How to Make Roasted Leg of Lamb
If this is your first time cooking lamb, or if you need a new recipe- I promise this is the recipe you will come back to time and time afain.
Preheat oven to 450 degrees F.
Using paper towels, pat the lamb dry. Using a sharp knife, score the top side of the lamb by making shallow cuts in a diamond pattern.
In a small bowl, mix minced garlic, olive oil, rosemary, thyme, Dijon mustard, kosher salt, and black pepper to create a flavorful marinade.
Rub the marinade all over the leg of lamb- massaging extra into the fat-scored part. Make sure to coat the lamb thoroughly for maximum flavor.
Place the lamb on a rack, fat side up, in a roasting pan. The rack allows the heat to circulate evenly around the lamb, promoting even cooking.
Pour the water and the red wine into the bottom of the roasting pan.
Roast the leg of lamb in the preheated oven. Roast for 10-15 minutes at 450 degrees F, then reduce the temperature to 325 degrees F. Cook for about 1 hour and 15 minutes more (see notes for doness guide).
Baste the lamb with pan juices every 20-30 minutes to moisten it.
Use a meat thermometer to check the internal temperature of the lamb, which is about 125 degrees for medium-rare.
While the lamb rests, you can use the pan drippings to make a delicious gravy. Strain the drippings, remove excess fat, and whisk in 2 tablespoons of flour or cornstarch to thicken on the stovetop.
Carve the leg of lamb and serve with the homemade gravy.
Cooking lamb leg isn’t complicated and makes a stunning presentation for your dinner table. This easy recipe will give you stunning and tasty results every time. It’s the perfect lamb roast.
Variations
You can add variety to your roasted leg of lamb by trying different variations in marinades, seasonings, and accompanying side dishes. Here are a few ideas:
- Citrus Herb Marinade:
- Replace Dijon mustard with a mixture of orange and lemon zest for a citrusy twist. Combine it with herbs like thyme, rosemary, and parsley for a refreshing flavor.
- Minty Garlic Marinade:
- Add chopped fresh mint leaves to the garlic and olive oil mixture. This imparts a minty freshness to the lamb, complementing its rich flavor. Serve with mint jelly.
Best Equipment for Roasting Lamb
- Good Meat Thermometer
- Large Roasting Pan (cheaper option)
- Large Roasting Pan (more expensive option)
How to Store and Reheat
STORE: If you have leftover lamb, store it in an airtight container or wrap it tightly with plastic wrap. Refrigerate within 2 hours of cooking. Consume the leftover roasted leg of lamb within 3-4 days for optimal quality.

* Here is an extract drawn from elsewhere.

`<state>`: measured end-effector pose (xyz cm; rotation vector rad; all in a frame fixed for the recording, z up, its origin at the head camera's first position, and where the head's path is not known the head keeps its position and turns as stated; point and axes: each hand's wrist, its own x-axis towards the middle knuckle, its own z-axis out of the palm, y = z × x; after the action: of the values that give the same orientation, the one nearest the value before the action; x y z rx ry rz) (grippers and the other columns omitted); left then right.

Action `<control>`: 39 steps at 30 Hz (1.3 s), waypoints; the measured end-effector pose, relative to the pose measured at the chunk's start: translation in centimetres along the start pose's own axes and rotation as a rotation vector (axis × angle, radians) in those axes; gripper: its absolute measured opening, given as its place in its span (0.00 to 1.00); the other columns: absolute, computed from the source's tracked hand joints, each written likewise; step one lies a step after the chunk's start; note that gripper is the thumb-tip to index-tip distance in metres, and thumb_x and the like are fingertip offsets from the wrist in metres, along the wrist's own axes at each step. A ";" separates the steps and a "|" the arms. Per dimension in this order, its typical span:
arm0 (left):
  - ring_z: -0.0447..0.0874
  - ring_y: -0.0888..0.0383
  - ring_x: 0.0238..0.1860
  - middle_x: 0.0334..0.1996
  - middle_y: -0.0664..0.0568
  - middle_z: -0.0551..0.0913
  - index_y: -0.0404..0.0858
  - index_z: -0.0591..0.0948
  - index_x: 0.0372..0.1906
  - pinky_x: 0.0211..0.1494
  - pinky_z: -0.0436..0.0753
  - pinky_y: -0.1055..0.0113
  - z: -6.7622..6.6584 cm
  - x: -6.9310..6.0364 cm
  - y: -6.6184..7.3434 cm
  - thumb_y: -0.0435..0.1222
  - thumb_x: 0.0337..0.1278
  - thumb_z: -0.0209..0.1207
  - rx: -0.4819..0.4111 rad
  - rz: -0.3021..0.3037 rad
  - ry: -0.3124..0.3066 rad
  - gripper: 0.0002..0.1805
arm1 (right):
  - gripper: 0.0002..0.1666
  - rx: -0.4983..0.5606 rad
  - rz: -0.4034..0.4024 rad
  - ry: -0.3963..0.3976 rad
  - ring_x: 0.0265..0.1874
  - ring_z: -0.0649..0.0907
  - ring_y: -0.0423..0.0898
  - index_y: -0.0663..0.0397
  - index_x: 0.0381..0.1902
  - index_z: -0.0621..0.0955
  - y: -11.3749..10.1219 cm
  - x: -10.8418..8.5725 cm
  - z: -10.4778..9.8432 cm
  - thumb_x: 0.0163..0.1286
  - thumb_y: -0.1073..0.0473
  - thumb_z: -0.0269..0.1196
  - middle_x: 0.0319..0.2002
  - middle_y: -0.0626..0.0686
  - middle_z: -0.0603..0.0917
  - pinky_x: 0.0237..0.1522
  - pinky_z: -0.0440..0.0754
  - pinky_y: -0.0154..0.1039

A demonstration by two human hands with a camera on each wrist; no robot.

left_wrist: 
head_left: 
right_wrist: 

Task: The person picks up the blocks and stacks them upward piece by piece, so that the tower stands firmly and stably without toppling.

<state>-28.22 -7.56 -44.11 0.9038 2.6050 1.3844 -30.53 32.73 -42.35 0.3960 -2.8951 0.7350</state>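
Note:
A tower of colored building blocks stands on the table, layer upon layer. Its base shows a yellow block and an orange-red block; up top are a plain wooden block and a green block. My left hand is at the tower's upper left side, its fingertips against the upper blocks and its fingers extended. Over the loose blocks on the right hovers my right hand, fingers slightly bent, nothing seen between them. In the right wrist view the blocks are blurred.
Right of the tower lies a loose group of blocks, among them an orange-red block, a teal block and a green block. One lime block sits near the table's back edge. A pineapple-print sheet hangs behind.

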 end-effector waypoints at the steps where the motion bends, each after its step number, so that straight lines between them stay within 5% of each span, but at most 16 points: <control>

REHEAT: Preheat the Oven: To maintain the roast’s crispiness, preheat your oven to around 325°F (163°C). Add Moisture: Place a small dish of water in the oven while reheating to add moisture and prevent the lamb from drying out. Cover the lamb with aluminum foil to retain moisture during reheating. Reheat Gently: Reheat the leg of lamb in the preheated oven for about 15-20 minutes or until it reaches the desired temperature. You can use the meat thermometer to ensure it reaches at least 165°F (74°C).
Top tips for the best results
- Properly Marinate and Season: Take the time to marinate the leg of lamb with a flavorful mixture of garlic, olive oil, fresh herbs (rosemary and thyme), Dijon mustard, kosher salt, and black pepper. This not only adds depth of flavor but also enhances the overall taste of the lamb.
- Allow the Lamb to Reach Room Temperature: Before roasting, let the lamb sit at room temperature for about 1-2 hours. This helps the meat cook more evenly throughout. Cold meat going into the oven can result in uneven cooking.
- Use a Roasting Rack: Place the leg of lamb on a roasting rack in the pan. Elevating the meat allows heat to circulate evenly, ensuring that the lamb cooks uniformly and the skin gets crispy.
- Regular Basting: Baste the lamb with pan juices every 20-30 minutes. Basting keeps the meat moist and adds more flavor. Be careful not to open the oven door too frequently, as it can affect the cooking time and temperature.
- Use a Meat Thermometer: Invest in a good-quality meat thermometer to monitor the internal temperature of the lamb accurately. This is the most reliable way to determine the doneness of the meat and avoid overcooking. Follow the temperature guidelines in the chart provided earlier.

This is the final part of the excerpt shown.